## Problem to solve
Go through the following data and transcribe exactly the stretch of lines from the one holding "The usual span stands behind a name" to the one holding "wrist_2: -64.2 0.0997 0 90", both included.

─── Extracted records

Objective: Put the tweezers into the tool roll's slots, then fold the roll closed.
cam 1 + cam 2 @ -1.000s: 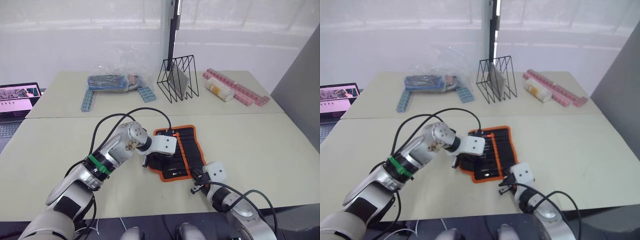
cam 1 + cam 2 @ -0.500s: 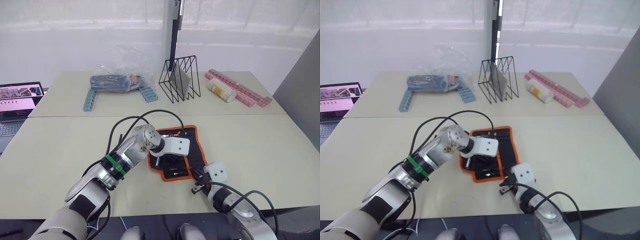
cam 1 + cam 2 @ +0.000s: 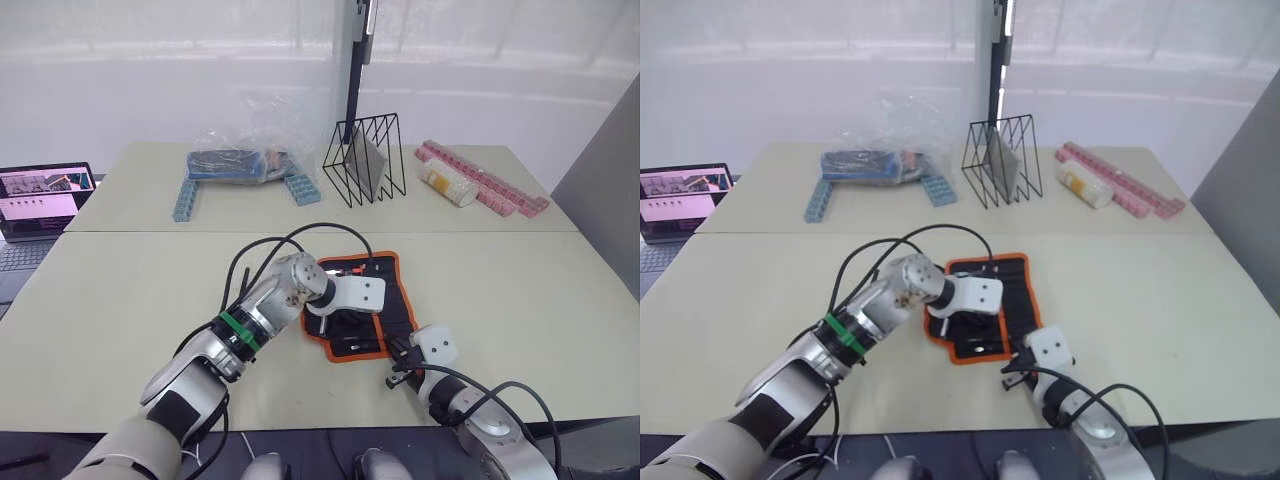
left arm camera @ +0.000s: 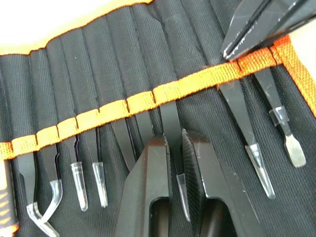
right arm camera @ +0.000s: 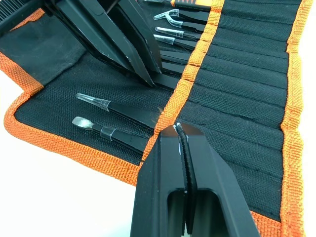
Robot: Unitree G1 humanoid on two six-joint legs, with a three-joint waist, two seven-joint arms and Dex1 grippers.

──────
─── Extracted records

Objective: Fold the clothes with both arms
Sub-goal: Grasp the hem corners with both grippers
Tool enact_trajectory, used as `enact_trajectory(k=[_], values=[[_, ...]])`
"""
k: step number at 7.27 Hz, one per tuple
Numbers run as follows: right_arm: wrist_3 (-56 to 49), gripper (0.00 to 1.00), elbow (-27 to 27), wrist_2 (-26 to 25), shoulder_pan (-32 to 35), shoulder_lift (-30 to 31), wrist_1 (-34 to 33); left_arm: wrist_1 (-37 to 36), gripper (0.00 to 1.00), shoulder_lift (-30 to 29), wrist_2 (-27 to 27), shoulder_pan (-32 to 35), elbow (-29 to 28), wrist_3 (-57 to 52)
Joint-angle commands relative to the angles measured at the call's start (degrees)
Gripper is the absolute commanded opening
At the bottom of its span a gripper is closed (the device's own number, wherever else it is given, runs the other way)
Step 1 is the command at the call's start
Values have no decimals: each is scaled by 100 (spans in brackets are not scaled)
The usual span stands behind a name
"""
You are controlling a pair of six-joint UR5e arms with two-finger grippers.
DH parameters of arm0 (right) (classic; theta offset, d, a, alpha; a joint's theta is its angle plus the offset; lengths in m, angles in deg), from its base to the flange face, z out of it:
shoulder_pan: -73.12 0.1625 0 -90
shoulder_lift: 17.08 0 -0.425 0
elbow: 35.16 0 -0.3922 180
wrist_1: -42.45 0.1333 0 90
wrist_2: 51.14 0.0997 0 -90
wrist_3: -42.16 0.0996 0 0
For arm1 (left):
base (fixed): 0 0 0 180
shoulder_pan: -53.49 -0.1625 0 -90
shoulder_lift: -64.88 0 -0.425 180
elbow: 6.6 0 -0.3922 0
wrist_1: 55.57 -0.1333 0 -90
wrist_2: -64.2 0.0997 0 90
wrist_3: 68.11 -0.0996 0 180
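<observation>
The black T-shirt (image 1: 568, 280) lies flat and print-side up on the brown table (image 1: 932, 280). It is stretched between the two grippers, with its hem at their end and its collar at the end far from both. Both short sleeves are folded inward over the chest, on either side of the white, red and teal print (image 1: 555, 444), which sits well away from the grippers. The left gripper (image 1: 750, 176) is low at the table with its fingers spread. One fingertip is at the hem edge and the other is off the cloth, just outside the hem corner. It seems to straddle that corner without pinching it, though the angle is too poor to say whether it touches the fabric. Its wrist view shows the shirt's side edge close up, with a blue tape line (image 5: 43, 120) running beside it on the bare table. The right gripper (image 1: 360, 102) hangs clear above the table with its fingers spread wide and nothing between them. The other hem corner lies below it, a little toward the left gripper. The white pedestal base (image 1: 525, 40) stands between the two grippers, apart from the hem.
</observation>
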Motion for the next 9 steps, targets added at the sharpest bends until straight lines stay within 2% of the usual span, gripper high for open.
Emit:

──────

## Answer box
The usual span stands behind a name
"""
You are controlling a pair of six-joint UR5e arms with two-finger grippers.
DH parameters of arm0 (right) (classic; theta offset, d, a, alpha; a joint's theta is its angle plus the offset; lengths in m, angles in deg), from its base to the flange face, z out of it:
shoulder_pan: -73.12 0.1625 0 -90
shoulder_lift: 17.08 0 -0.425 0
elbow: 35.16 0 -0.3922 180
wrist_1: -42.45 0.1333 0 90
wrist_2: 51.14 0.0997 0 -90
wrist_3: -42.16 0.0996 0 0
For arm1 (left):
base (fixed): 0 0 0 180
shoulder_pan: -53.49 -0.1625 0 -90
shoulder_lift: -64.88 0 -0.425 180
elbow: 6.6 0 -0.3922 0
wrist_1: 55.57 -0.1333 0 -90
wrist_2: -64.2 0.0997 0 90

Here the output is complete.